Print out the data below in full, exactly as written.

═══ Stored data

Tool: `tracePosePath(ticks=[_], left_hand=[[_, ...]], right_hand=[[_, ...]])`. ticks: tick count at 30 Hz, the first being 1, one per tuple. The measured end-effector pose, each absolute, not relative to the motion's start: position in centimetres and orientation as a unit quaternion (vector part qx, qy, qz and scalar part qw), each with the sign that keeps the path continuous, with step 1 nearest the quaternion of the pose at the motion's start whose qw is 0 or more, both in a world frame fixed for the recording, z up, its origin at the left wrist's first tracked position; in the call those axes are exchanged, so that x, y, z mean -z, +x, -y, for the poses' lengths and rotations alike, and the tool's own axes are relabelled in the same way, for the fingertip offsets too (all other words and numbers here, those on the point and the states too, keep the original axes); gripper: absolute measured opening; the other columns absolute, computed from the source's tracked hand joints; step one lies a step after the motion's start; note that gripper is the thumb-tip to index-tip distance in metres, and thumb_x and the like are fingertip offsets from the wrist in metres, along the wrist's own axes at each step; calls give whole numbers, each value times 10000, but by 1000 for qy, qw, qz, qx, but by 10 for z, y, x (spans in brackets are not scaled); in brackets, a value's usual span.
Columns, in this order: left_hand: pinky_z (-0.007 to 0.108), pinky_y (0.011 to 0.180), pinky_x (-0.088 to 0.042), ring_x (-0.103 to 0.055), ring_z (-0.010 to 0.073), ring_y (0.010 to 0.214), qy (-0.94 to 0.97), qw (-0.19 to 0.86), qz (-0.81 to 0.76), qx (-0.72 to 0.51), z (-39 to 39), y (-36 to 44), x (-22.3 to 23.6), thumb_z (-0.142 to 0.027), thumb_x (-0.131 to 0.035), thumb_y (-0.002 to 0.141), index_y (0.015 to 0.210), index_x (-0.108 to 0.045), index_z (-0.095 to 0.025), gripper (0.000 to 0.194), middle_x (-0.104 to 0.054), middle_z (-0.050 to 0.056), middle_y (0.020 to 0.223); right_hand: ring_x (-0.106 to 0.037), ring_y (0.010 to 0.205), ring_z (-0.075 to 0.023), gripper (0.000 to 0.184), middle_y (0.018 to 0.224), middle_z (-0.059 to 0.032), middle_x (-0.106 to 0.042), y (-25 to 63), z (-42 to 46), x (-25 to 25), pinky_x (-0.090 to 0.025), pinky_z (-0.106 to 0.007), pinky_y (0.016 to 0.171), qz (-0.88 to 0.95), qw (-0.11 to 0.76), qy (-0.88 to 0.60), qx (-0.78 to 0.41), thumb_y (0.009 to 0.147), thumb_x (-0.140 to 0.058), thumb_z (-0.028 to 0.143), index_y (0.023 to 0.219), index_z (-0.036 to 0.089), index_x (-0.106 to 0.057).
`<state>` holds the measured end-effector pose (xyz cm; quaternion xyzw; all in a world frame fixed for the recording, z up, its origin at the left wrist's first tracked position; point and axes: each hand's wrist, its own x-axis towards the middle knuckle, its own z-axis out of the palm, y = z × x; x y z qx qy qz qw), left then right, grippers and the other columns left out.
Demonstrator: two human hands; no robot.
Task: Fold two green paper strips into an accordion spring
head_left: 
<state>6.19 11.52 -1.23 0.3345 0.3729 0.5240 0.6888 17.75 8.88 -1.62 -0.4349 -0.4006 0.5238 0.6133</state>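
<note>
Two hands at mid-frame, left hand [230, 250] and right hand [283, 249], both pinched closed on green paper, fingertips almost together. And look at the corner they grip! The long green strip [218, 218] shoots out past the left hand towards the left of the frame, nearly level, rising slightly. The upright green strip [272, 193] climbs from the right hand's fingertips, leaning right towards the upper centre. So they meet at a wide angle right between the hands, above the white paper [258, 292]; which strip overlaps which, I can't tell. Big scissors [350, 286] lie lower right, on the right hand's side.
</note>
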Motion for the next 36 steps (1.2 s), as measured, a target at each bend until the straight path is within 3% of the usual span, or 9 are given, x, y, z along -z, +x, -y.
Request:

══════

**Result for this exercise**
Tool: `tracePosePath(ticks=[_], left_hand=[[_, ...]], right_hand=[[_, ...]])`. ticks: tick count at 30 Hz, the first being 1, one per tuple. The measured end-effector pose, each absolute, not relative to the motion's start: position in centimetres and orientation as a unit quaternion (vector part qx, qy, qz and scalar part qw), each with the sign that keeps the path continuous, with step 1 nearest the quaternion of the pose at the motion's start whose qw is 0 or more, both in a world frame fixed for the recording, z up, its origin at the left wrist's first tracked position; in the call those axes are exchanged, so that x, y, z mean -z, +x, -y, for the poses' lengths and rotations alike, and the tool's own axes are relabelled in the same way, for the fingertip offsets too (all other words and numbers here, those on the point and the states too, keep the original axes); gripper: absolute measured opening; the other columns absolute, computed from the source's tracked hand joints; step one lies a step after the motion's start; note that gripper is the thumb-tip to index-tip distance in metres, and thumb_x and the like are fingertip offsets from the wrist in metres, along the wrist's own axes at each step; calls give whole numbers, each value times 10000, but by 1000 for qy, qw, qz, qx, but by 10 for z, y, x (spans in brackets are not scaled); in brackets, a value's usual span.
Columns, in this order: left_hand: pinky_z (-0.007 to 0.108), pinky_y (0.011 to 0.180), pinky_x (-0.088 to 0.042), ring_x (-0.103 to 0.055), ring_z (-0.010 to 0.073), ring_y (0.010 to 0.214), qy (-0.94 to 0.97), qw (-0.19 to 0.86), qz (-0.81 to 0.76), qx (-0.72 to 0.51), z (-39 to 39), y (-36 to 44), x (-22.3 to 23.6), thumb_z (-0.142 to 0.027), thumb_x (-0.131 to 0.035), thumb_y (-0.002 to 0.141), index_y (0.015 to 0.210), index_x (-0.108 to 0.045), index_z (-0.095 to 0.025), gripper (0.000 to 0.194), middle_x (-0.104 to 0.054), middle_z (-0.050 to 0.056), middle_y (0.020 to 0.223); right_hand: ring_x (-0.106 to 0.037), ring_y (0.010 to 0.205), ring_z (-0.075 to 0.023), gripper (0.000 to 0.184), middle_y (0.018 to 0.224), middle_z (-0.059 to 0.032), middle_x (-0.106 to 0.042), y (-25 to 63), z (-42 to 46), x (-25 to 25), pinky_x (-0.090 to 0.025), pinky_z (-0.106 to 0.007), pinky_y (0.016 to 0.171), qz (-0.88 to 0.95), qw (-0.11 to 0.76), qy (-0.88 to 0.60), qx (-0.78 to 0.41), thumb_y (0.009 to 0.147), thumb_x (-0.140 to 0.058), thumb_z (-0.028 to 0.143), index_y (0.023 to 0.219), index_z (-0.036 to 0.089), index_x (-0.106 to 0.057).
`<state>` holds the measured end-effector pose (xyz cm; quaternion xyzw; all in a world frame fixed for the recording, z up, its origin at the left wrist's first tracked position; point and axes: each hand's wrist, its own x-axis towards the middle knuckle, its own z-axis out of the palm, y = z × x; x y z qx qy qz qw), left then right, grippers and the other columns left out.
Demonstrator: two human hands; no robot.
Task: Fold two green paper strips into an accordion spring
head_left: 
<state>6.19 11.52 -1.23 0.3345 0.3729 0.5240 0.6888 17.75 8.88 -1.62 -0.4349 -0.4006 0.5238 0.6133</state>
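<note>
Two hands at mid-frame, left hand [230, 250] and right hand [283, 249], both pinched closed on green paper, fingertips almost together. And look at the corner they grip! The long green strip [218, 218] shoots out past the left hand towards the left of the frame, nearly level, rising slightly. The upright green strip [272, 193] climbs from the right hand's fingertips, leaning right towards the upper centre. So they meet at a wide angle right between the hands, above the white paper [258, 292]; which strip overlaps which, I can't tell. Big scissors [350, 286] lie lower right, on the right hand's side.
</note>
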Motion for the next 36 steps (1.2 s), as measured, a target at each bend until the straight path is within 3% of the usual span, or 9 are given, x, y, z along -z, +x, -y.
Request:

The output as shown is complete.